WORK ORDER » Write out the full listing, matching it line for line.
════════════════
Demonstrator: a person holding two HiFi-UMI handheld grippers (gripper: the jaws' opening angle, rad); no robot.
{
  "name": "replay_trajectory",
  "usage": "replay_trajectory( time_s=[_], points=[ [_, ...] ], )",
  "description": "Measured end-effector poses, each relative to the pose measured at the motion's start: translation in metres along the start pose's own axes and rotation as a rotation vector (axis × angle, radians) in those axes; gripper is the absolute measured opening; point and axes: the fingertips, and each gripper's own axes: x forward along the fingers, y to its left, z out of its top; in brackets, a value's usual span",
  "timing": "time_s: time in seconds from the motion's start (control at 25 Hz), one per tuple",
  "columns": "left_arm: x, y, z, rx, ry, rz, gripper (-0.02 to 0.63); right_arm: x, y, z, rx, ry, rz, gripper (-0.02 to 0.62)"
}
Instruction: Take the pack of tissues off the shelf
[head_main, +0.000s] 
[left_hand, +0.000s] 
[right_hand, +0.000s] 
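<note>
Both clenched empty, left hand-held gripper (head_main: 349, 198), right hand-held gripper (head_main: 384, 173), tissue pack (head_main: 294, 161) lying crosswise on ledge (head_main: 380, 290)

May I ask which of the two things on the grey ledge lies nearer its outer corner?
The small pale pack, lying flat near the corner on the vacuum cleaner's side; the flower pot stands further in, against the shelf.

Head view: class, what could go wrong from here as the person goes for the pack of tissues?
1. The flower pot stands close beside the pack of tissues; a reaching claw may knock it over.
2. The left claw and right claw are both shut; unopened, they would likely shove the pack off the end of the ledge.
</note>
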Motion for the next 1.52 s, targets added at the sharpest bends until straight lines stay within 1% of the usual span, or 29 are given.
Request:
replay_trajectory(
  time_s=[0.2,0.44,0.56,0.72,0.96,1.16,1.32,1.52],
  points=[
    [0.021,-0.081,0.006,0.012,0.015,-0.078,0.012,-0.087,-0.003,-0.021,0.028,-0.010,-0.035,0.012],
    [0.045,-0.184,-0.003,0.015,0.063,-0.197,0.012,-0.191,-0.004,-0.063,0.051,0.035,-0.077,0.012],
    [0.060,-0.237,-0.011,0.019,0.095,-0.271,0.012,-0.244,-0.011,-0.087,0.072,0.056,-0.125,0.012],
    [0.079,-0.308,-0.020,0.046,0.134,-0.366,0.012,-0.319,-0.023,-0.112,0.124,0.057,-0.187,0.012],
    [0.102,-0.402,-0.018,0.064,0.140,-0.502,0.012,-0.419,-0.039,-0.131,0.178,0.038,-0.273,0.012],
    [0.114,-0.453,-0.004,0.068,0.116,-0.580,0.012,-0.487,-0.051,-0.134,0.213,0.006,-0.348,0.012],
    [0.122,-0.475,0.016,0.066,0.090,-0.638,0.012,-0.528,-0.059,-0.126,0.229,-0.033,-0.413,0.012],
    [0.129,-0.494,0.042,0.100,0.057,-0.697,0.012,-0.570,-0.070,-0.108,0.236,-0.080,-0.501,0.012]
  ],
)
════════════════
TASK OUTPUT »
Demonstrator: a person holding two HiFi-UMI handheld grippers (gripper: the jaws' opening angle, rad); no robot.
{
  "name": "replay_trajectory",
  "usage": "replay_trajectory( time_s=[_], points=[ [_, ...] ], )",
  "description": "Measured end-effector poses, each relative to the pose measured at the motion's start: translation in metres along the start pose's own axes and rotation as a rotation vector (axis × angle, radians) in those axes; gripper is the absolute measured opening; point and axes: the fingertips, and each gripper's own axes: x forward along the fingers, y to its left, z out of its top; in brackets, a value's usual span",
  "timing": "time_s: time in seconds from the motion's start (control at 25 Hz), one per tuple",
  "columns": "left_arm: x, y, z, rx, ry, rz, gripper (-0.02 to 0.63); right_arm: x, y, z, rx, ry, rz, gripper (-0.02 to 0.62)"
}
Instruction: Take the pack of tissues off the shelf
[head_main, +0.000s] 
[left_hand, +0.000s] 
[right_hand, +0.000s] 
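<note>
Both clenched empty, left hand-held gripper (head_main: 349, 198), right hand-held gripper (head_main: 384, 173), tissue pack (head_main: 294, 161) lying crosswise on ledge (head_main: 380, 290)

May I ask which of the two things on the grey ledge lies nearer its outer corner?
The small pale pack, lying flat near the corner on the vacuum cleaner's side; the flower pot stands further in, against the shelf.

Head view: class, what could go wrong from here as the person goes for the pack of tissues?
1. The flower pot stands close beside the pack of tissues; a reaching claw may knock it over.
2. The left claw and right claw are both shut; unopened, they would likely shove the pack off the end of the ledge.
</note>
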Motion for the next 1.52 s, targets added at the sharpest bends until straight lines stay within 1% of the usual span, or 29 are given.
Request:
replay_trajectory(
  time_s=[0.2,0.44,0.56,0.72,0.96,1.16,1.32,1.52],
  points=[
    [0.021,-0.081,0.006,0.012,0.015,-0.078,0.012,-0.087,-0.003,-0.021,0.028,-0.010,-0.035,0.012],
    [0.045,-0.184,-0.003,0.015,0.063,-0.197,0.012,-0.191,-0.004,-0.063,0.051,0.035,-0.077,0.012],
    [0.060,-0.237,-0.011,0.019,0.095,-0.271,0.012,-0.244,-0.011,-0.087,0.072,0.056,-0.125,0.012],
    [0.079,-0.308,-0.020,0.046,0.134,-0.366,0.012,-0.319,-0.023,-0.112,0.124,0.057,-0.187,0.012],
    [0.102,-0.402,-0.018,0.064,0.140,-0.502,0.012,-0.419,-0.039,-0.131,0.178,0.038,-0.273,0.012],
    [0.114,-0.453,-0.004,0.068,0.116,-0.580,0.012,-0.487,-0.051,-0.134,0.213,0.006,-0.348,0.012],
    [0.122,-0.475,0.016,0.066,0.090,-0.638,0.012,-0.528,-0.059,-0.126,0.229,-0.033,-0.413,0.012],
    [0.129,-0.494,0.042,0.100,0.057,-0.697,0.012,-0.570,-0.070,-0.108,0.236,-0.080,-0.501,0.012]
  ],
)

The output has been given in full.